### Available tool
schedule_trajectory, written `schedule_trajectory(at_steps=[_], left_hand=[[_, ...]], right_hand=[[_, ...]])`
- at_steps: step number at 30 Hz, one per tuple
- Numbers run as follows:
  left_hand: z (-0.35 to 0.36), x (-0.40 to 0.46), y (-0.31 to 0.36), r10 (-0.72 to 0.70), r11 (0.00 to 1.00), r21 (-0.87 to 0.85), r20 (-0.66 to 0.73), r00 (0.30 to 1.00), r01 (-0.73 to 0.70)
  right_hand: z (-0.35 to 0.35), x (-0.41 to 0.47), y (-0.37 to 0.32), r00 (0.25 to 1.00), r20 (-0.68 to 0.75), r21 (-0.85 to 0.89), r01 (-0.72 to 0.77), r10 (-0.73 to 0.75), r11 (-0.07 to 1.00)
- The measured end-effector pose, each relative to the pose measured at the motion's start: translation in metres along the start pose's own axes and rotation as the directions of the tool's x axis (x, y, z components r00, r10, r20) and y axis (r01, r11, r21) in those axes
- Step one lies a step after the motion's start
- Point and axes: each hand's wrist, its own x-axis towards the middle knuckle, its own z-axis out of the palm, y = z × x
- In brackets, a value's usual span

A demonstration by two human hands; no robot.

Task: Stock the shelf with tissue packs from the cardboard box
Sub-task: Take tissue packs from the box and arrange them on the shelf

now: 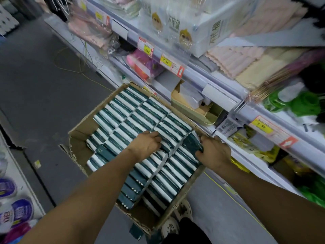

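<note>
Head view: cardboard box [80,131] sitting on floor beside shelf [211,81]; my left grip [146,146] is curling into tissue packs [133,118] mid-box, right grip [213,152] clamping packs at shelf-side edge.

You have a grey floor [44,103] carrying the open cardboard box [82,127] — it sits just beside the shelf [219,95]. On the shelf boards lie folded towels [246,67], a pink pack [140,64] and green items [302,104] — price tags line the edges.
</note>
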Motion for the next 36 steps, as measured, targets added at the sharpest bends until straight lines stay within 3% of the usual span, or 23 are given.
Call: schedule_trajectory(at_steps=[3, 8, 11, 15, 19, 22, 26, 32, 36], left_hand=[[-0.016, -0.006, -0.008, 0.004, 1.000, -0.017, -0.046, 0.999, -0.004], [-0.051, -0.021, -0.013, -0.130, 0.972, -0.207, -0.093, 0.987, 0.109], [-0.079, -0.037, -0.016, -0.238, 0.912, -0.365, -0.104, 0.966, 0.186], [-0.126, -0.060, -0.005, -0.413, 0.747, -0.606, -0.102, 0.905, 0.273], [-0.172, -0.076, 0.010, -0.543, 0.583, -0.760, -0.102, 0.834, 0.287], [-0.198, -0.082, 0.013, -0.666, 0.521, -0.802, -0.167, 0.727, 0.293], [-0.233, -0.085, 0.022, -0.760, 0.442, -0.884, -0.279, 0.587, 0.152], [-0.301, -0.068, 0.029, -0.760, 0.259, -0.956, -0.289, 0.582, -0.137], [-0.350, -0.038, 0.041, -0.743, 0.300, -0.938, -0.343, 0.575, -0.172]], right_hand=[[-0.019, -0.009, 0.003, 1.000, -0.023, 0.059, -0.015, 0.017, 0.998], [-0.047, -0.033, 0.009, 0.999, -0.031, 0.350, -0.028, 0.041, 0.936], [-0.062, -0.052, 0.015, 1.000, -0.017, 0.704, -0.002, 0.019, 0.710], [-0.095, -0.086, 0.011, 1.000, 0.013, 0.890, -0.005, -0.015, 0.455], [-0.136, -0.114, 0.004, 0.999, -0.034, 0.925, 0.037, -0.015, 0.378], [-0.166, -0.132, 0.001, 0.993, -0.115, 0.937, 0.111, -0.007, 0.330], [-0.206, -0.157, -0.001, 0.966, -0.254, 0.936, 0.237, 0.037, 0.259], [-0.264, -0.193, 0.020, 0.900, -0.436, 0.863, 0.417, 0.004, 0.287], [-0.301, -0.208, 0.050, 0.844, -0.535, 0.808, 0.501, 0.031, 0.310]])
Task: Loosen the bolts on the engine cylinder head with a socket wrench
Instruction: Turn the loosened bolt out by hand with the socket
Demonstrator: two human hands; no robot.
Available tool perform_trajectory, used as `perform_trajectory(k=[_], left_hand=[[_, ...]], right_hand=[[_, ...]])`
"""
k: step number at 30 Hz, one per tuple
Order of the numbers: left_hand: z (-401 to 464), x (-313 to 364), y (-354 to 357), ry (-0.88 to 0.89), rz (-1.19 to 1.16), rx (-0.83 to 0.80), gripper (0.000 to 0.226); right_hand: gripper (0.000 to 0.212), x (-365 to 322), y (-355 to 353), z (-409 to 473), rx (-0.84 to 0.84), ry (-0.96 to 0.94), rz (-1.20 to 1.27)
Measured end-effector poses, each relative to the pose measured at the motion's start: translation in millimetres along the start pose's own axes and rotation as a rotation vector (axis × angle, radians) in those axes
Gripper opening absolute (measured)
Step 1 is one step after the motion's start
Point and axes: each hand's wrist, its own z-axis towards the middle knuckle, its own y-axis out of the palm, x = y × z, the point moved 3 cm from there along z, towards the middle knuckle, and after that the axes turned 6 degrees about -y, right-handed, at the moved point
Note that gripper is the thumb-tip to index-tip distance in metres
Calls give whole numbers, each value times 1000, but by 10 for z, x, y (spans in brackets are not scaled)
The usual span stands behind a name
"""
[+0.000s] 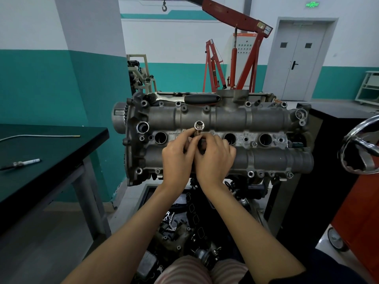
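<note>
Left hand: the left hand [178, 155] is curling its fingers round the shaft of the socket [199, 128], pinching it just below the open end.
Right hand: the right hand [215, 158] is lying against the left one, its fingers bent down around the lower part of the same tool; what they are gripping underneath is hidden.
Socket: it is standing nearly upright, tilted slightly towards the camera, over the middle row of the cylinder head [217, 140], between two of the round wells.
Cylinder head: it is sitting on a stand straight ahead, long side across the view, with small bolts [250, 174] showing along its near and far edges.
Wrench handle: a black-gripped ratchet handle [202, 98] is lying flat along the far edge of the head, well apart from both hands.
Counter: a dark counter [61, 152] is standing to the left, carrying a spark plug [20, 163] and a thin bent rod [41, 136].
Below: loose engine parts [184, 228] are lying in a tray under the stand.
Behind: a red engine hoist [242, 58] is standing near a grey double door [297, 58].
</note>
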Motion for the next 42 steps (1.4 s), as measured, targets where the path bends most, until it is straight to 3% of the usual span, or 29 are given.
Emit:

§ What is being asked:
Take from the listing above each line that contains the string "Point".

§ Answer for this exercise:
- Point and axes: each hand's wrist, its own x-axis towards the middle knuckle, its own z-axis out of the palm, y = z × x
Point and axes: each hand's wrist, its own z-axis towards the middle knuckle, its own y-axis out of the palm, x = y × z, the point moved 3 cm from there along z, towards the middle knuckle, and after that the axes turned 6 degrees about -y, right-handed, at the moved point

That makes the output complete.